Exercise |
As the answer, set down the lines below from the one containing "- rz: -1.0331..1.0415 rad" through the one containing "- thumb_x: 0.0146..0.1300", exactly and inclusively, and no others.

(Records excerpted from a collection)
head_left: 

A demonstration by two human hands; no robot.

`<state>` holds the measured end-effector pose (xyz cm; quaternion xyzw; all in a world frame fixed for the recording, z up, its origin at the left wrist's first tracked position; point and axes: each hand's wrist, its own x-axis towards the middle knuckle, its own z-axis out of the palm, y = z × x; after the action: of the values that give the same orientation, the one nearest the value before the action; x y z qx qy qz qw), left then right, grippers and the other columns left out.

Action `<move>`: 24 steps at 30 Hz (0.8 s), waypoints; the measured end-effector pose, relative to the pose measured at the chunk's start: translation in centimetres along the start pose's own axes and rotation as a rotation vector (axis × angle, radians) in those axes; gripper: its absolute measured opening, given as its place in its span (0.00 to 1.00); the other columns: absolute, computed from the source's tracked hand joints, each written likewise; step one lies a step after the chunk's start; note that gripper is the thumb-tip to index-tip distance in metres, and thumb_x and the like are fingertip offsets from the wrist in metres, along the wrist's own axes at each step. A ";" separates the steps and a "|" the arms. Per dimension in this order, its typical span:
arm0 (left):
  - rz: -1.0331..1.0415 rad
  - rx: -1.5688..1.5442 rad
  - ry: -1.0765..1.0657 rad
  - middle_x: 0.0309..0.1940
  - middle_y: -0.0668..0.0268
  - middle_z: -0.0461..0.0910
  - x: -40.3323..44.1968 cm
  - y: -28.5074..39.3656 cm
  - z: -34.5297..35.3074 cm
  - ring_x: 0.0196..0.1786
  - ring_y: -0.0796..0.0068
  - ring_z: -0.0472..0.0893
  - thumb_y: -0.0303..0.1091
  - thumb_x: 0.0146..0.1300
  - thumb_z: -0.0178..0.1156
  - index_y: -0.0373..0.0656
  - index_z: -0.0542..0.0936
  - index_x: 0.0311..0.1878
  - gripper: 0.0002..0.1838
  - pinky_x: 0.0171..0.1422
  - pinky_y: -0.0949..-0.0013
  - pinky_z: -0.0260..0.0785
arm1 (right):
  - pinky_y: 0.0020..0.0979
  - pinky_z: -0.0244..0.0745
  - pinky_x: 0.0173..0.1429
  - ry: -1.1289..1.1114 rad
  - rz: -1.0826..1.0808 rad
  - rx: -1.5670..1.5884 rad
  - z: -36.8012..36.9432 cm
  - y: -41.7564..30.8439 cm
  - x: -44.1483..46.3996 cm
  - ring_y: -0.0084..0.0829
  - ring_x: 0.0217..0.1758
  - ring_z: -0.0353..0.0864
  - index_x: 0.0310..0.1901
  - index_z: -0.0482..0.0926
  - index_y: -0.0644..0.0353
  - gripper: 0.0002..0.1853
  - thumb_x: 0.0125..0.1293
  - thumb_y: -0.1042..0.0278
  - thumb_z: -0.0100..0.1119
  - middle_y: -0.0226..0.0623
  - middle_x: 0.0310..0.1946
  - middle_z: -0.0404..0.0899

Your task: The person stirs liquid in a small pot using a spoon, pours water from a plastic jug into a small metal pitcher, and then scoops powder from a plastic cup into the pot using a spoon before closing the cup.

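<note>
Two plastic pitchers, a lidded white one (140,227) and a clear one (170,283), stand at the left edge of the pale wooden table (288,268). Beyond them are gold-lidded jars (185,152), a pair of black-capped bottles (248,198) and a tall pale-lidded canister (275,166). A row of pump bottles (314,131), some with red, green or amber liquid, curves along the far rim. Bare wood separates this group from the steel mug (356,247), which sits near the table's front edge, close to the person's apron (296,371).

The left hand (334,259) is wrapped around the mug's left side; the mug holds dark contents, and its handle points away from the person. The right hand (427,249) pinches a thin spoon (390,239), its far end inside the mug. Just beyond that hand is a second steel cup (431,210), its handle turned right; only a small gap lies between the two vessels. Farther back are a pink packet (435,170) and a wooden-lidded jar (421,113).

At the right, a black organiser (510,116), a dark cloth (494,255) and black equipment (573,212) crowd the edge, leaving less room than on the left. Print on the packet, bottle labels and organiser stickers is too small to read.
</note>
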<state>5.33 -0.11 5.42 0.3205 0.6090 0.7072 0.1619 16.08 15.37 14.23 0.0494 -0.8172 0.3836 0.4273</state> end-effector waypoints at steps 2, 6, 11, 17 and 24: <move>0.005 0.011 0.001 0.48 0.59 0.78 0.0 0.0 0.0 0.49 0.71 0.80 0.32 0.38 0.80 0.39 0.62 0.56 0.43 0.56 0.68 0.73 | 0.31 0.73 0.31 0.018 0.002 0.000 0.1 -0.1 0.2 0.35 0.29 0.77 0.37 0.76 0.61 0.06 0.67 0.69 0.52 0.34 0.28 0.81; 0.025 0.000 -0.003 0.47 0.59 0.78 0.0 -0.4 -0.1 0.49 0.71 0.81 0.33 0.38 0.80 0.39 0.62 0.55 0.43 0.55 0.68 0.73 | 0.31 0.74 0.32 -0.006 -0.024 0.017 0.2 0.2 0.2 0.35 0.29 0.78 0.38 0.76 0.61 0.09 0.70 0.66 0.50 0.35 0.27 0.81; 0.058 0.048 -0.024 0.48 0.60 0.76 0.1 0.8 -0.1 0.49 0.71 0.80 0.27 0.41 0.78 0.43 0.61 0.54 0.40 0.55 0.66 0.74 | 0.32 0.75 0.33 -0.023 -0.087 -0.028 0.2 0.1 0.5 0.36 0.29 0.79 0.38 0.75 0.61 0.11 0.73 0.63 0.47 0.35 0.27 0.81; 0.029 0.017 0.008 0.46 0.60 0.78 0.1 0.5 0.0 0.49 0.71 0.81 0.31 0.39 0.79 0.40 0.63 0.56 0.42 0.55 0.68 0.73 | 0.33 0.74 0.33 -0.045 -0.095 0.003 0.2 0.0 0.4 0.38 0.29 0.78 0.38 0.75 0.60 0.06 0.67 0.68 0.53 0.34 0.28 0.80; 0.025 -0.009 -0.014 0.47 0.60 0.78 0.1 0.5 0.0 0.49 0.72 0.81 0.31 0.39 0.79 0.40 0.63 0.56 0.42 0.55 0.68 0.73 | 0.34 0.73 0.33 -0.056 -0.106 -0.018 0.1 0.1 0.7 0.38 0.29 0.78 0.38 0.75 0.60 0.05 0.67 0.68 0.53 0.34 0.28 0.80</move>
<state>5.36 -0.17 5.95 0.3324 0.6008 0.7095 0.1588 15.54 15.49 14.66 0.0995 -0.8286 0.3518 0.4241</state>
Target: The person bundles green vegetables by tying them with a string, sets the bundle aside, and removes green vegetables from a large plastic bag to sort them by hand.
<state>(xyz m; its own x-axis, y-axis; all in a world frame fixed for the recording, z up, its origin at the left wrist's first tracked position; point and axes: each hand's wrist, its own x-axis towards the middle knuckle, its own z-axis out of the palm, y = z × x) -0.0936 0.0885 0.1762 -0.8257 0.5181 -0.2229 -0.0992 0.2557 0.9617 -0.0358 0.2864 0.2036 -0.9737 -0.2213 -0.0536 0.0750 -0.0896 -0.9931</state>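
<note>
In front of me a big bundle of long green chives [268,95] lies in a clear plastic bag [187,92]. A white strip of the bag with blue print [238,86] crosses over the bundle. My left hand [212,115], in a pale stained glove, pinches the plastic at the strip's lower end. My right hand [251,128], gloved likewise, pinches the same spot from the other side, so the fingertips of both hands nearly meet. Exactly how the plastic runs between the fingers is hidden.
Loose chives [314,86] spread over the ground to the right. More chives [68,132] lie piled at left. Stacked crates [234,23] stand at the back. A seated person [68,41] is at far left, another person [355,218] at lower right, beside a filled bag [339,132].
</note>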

Solution |
  - rz: -1.0331..1.0415 rad
  - rx: -1.5688..1.5442 rad
  - ry: -1.0765..1.0657 rad
  - middle_x: 0.0309..0.1940
  - middle_y: -0.0668..0.0268
  - middle_z: -0.0461..0.0910
  - x: -40.3323..44.1968 cm
  - y: -28.5074..39.3656 cm
  - z: -34.5297..35.3074 cm
  - ring_x: 0.0196..0.1786
  - ring_y: -0.0796..0.0068
  - ring_z: -0.0472..0.0893
  - thumb_y: -0.0303..0.1091
  - thumb_x: 0.0146..0.1300

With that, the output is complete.